_Directions_:
What you need to produce from the material below is an exact transcription of the lines from the one with "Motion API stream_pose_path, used" through the one with "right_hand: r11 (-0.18", both included, and no other line.

_Stored data_:

*** Block opens ***

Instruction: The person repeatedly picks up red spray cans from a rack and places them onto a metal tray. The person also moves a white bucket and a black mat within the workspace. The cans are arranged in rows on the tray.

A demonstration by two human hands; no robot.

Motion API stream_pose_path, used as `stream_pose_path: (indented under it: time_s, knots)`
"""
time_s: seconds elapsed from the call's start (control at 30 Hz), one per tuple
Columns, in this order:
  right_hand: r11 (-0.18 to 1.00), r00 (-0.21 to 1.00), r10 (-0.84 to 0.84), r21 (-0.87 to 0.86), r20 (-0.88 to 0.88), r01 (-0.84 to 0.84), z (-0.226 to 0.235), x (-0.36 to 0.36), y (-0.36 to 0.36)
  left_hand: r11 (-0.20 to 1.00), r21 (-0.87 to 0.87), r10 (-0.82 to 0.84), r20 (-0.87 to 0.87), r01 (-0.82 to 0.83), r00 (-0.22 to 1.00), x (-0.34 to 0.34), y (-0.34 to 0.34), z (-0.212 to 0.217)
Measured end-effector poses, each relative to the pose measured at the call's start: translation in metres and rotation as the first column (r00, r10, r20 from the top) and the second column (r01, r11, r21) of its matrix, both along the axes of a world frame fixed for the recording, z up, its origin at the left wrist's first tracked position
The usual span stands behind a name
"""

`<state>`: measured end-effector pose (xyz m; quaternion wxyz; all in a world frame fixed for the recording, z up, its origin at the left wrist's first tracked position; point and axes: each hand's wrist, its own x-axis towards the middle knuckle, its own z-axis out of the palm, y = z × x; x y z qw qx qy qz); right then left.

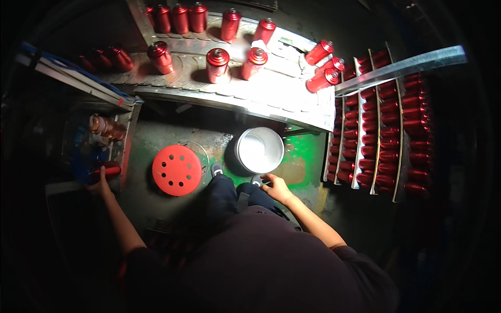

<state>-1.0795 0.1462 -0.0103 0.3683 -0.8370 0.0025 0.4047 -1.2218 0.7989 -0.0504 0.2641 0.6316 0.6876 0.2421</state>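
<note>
My left hand (pixel 99 183) reaches out to the left and is closed around a shiny dark red bottle (pixel 109 170) lying near the side shelf. Some of its fingers are hidden behind the bottle. My right hand (pixel 277 189) hangs in front of my legs, near a white round bucket (pixel 260 150) on the floor. It holds nothing, and its fingers are loosely bent and apart. More red bottles with silver tops, such as the one at the middle front (pixel 217 65), stand spaced out on the brightly lit bench (pixel 292 104) ahead of me.
A red round stool (pixel 177 170) with holes in its seat stands on the floor left of my feet. At the right, many red bottles are stacked in rows between upright dividers (pixel 360 141). A metal bar (pixel 407 70) juts above them. An amber clear bottle (pixel 108 127) lies on the left shelf.
</note>
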Motion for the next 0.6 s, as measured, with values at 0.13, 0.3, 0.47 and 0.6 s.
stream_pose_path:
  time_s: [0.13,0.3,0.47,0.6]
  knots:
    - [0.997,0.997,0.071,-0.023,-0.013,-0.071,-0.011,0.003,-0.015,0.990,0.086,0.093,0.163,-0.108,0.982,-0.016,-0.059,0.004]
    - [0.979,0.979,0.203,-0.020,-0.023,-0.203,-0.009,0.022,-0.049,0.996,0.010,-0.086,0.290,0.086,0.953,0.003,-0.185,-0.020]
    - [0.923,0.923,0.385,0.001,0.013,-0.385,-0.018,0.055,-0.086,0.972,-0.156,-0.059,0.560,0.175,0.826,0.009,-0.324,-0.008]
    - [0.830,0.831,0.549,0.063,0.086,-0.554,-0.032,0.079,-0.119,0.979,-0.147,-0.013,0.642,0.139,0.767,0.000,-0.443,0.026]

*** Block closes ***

_The completed task_:
Motion API stream_pose_path, used as `stream_pose_path: (indented under it: time_s, knots)`
"""
time_s: seconds elapsed from the call's start (control at 30 Hz), one per tuple
Columns, in this order:
  right_hand: r11 (-0.18 to 1.00), r00 (-0.21 to 1.00), r10 (-0.84 to 0.84), r21 (-0.87 to 0.86), r20 (-0.88 to 0.88), r01 (-0.84 to 0.84), z (-0.226 to 0.235), x (-0.36 to 0.36), y (-0.36 to 0.36)

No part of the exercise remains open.